The McKinsey overlap is relevant for a specific reason. Management consulting firms work extensively with professional services clients, including law firms. If Sahota and Pike spent time advising law firms or similar businesses, they would have seen the intake problem up close. The gap between marketing spend and lead conversion is exactly the kind of operational inefficiency that consultants identify and then leave to build a product around.

They’re a two-person team from YC’s Winter 2025 batch, based in New York. The product targets law firms directly, which is a smart go-to-market. Lawyers are high-value customers with clear ROI math. If OpenIntake converts even one additional client per month that would have been lost to a missed call, the product pays for itself many times over. That makes the sales conversation straightforward.

The competitive field includes general-purpose AI voice agent platforms like Bland.ai, Vapi, and Synthflow. But those are horizontal tools that require configuration for each use case. OpenIntake is purpose-built for legal intake, which means the conversation flows, compliance requirements, and integration with legal practice management software are built in from the start. Vertical beats horizontal in professional services, almost every time.

The Verdict

I think OpenIntake is targeting one of the clearest product-market fit opportunities in vertical AI right now. The problem is obvious, the economics are compelling, and the technology is finally good enough. Law firms are spending enormous amounts on lead generation and losing a significant percentage of those leads to bad intake processes. An AI system that captures those leads 24/7 is an easy purchase decision for any firm that can do basic arithmetic.
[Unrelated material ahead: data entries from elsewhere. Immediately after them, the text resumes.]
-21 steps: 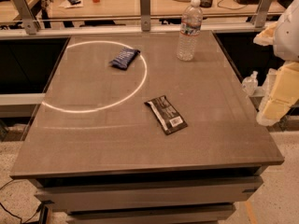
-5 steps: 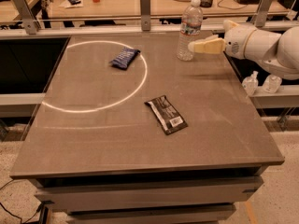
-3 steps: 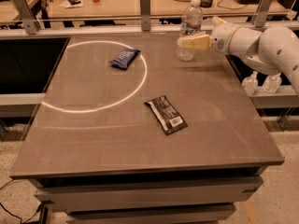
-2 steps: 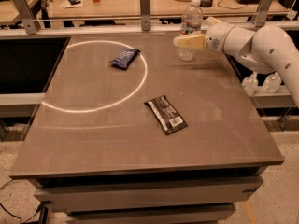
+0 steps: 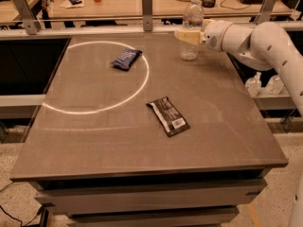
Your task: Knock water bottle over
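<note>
The water bottle (image 5: 191, 13) stands upright near the back right of the brown table (image 5: 142, 145). It is clear and ribbed, with a white cap and a label band near the top. My gripper (image 5: 185, 35), with cream-coloured fingers on a white arm, reaches in from the right. It lies across the bottle's middle and looks to be touching it. The fingers look pressed together as one wedge and hold nothing. The bottle's lower part (image 5: 188, 52) shows below the gripper.
A blue snack bag (image 5: 126, 58) lies inside a white ring (image 5: 142, 79) at the back left. A black snack bag (image 5: 168, 116) lies mid-table. Two small pump bottles (image 5: 254, 84) stand on a shelf off the right edge. A metal rail with posts (image 5: 147, 4) runs behind the table.
My gripper has swung in from the right and moved left until it lies across the bottle's middle. The bottle still stands upright in the same spot.
</note>
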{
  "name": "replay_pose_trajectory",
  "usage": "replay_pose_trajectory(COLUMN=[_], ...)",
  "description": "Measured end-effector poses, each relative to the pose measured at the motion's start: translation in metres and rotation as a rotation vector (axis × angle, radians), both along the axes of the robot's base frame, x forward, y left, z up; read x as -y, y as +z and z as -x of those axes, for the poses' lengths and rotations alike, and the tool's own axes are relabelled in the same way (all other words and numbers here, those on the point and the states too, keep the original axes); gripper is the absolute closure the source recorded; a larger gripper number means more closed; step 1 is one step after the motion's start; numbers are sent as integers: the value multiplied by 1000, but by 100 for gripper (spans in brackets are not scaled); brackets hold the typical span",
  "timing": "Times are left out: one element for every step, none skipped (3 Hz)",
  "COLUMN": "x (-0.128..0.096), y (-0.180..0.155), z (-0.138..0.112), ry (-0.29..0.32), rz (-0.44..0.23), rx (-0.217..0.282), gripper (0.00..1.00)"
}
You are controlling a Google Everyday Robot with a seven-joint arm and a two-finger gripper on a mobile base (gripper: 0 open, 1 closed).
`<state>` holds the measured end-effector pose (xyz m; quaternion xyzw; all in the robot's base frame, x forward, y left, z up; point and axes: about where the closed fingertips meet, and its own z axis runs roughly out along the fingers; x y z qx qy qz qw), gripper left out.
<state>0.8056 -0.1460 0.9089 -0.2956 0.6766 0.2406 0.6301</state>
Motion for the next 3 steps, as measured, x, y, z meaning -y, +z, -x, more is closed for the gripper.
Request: replay_pose_trajectory(x=[3,8,11], y=[6,33,73], z=[0,6,17], ry=[3,38,109], rz=[10,15,35], rx=[-13,38,150], gripper=[62,86,100])
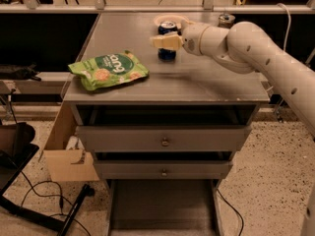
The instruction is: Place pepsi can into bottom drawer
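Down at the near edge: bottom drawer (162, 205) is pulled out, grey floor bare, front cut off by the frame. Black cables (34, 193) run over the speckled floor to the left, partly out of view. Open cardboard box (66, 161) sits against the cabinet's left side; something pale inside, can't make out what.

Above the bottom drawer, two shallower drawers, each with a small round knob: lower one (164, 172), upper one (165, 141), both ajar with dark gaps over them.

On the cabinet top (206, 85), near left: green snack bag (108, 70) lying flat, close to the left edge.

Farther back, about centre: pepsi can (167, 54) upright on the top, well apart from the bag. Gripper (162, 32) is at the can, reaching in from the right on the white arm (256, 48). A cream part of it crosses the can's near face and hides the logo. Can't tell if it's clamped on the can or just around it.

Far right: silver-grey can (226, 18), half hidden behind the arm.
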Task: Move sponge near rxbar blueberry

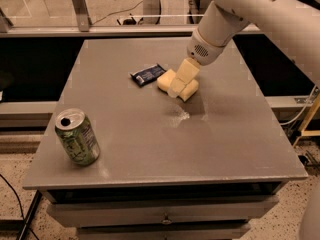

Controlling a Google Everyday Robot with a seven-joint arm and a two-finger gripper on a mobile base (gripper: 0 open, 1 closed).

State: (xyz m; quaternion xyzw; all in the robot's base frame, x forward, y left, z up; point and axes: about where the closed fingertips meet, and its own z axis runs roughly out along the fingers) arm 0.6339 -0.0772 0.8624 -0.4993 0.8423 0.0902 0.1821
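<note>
The pale yellow sponge (165,79) rests low on the grey table (150,149), just right of the rxbar blueberry (148,74), a dark navy wrapper lying flat. The two almost touch. My gripper (178,87) reaches down from the upper right on the white arm. Its pale fingers (183,74) straddle the sponge and stay shut on it. The far finger is hidden behind the sponge.
A green soda can (77,137) stands upright near the table's front left corner. A drawer front (165,216) runs under the table's front edge. A metal rail and posts (80,6) stand behind the table. A wooden frame (307,121) is at the right.
</note>
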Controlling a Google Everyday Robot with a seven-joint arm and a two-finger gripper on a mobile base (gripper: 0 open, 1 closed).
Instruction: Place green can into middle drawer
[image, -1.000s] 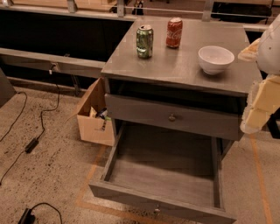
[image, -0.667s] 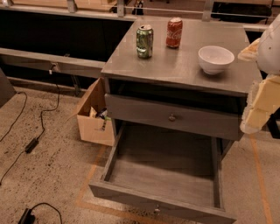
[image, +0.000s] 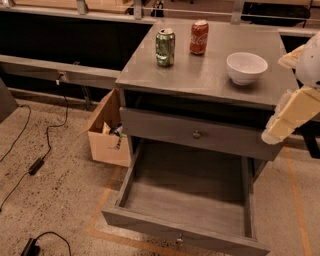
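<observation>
The green can (image: 165, 47) stands upright on the grey cabinet top (image: 200, 75), at its back left. The middle drawer (image: 185, 207) is pulled wide open low at the front, and its worn grey floor is bare. My gripper (image: 289, 117) shows as a cream-coloured part at the right edge of the camera view. It hangs beside the cabinet's right front corner, well to the right of the can and above the drawer's right side. It holds nothing that I can see.
A red Coca-Cola can (image: 199, 37) stands just right of the green can. A white bowl (image: 246, 67) sits on the right of the top. A shallower drawer with a round knob (image: 196, 134) is closed. A cardboard box (image: 107, 132) and cables (image: 35, 165) lie on the floor at left.
</observation>
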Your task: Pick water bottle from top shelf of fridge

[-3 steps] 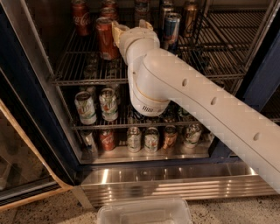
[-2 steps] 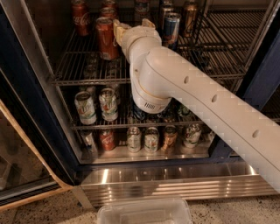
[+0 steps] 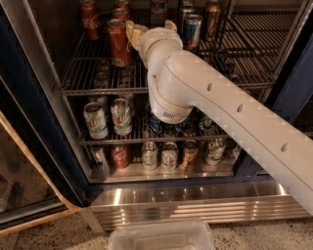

The risk is competition. Every AI voice agent company is going to notice the legal vertical eventually. Bland.ai, Retell, PlayHT. They’ll all build legal templates. The question is whether OpenIntake can build enough domain depth and enough integrations with legal software like Clio, MyCase, and PracticePanther to create switching costs before the horizontal players show up.

The other risk is trust. Lawyers are conservative buyers. They worry about malpractice liability, client confidentiality, and anything that might create a bar complaint. An AI system that handles sensitive client communications needs to clear a high bar for compliance and reliability. One bad interaction that leads to a grievance will travel through the legal community fast.

In 30 days, I want to see how many firms are using it and what their conversion rates look like compared to human intake. In 60 days, the question is retention. Are firms sticking with it after the initial trial, or are they reverting to human services? In 90 days, I’d want to see whether they’ve built integrations with the major practice management platforms. That’s the moat. If OpenIntake is deeply embedded in a firm’s workflow, ripping it out becomes painful. Without those integrations, it’s just another answering service.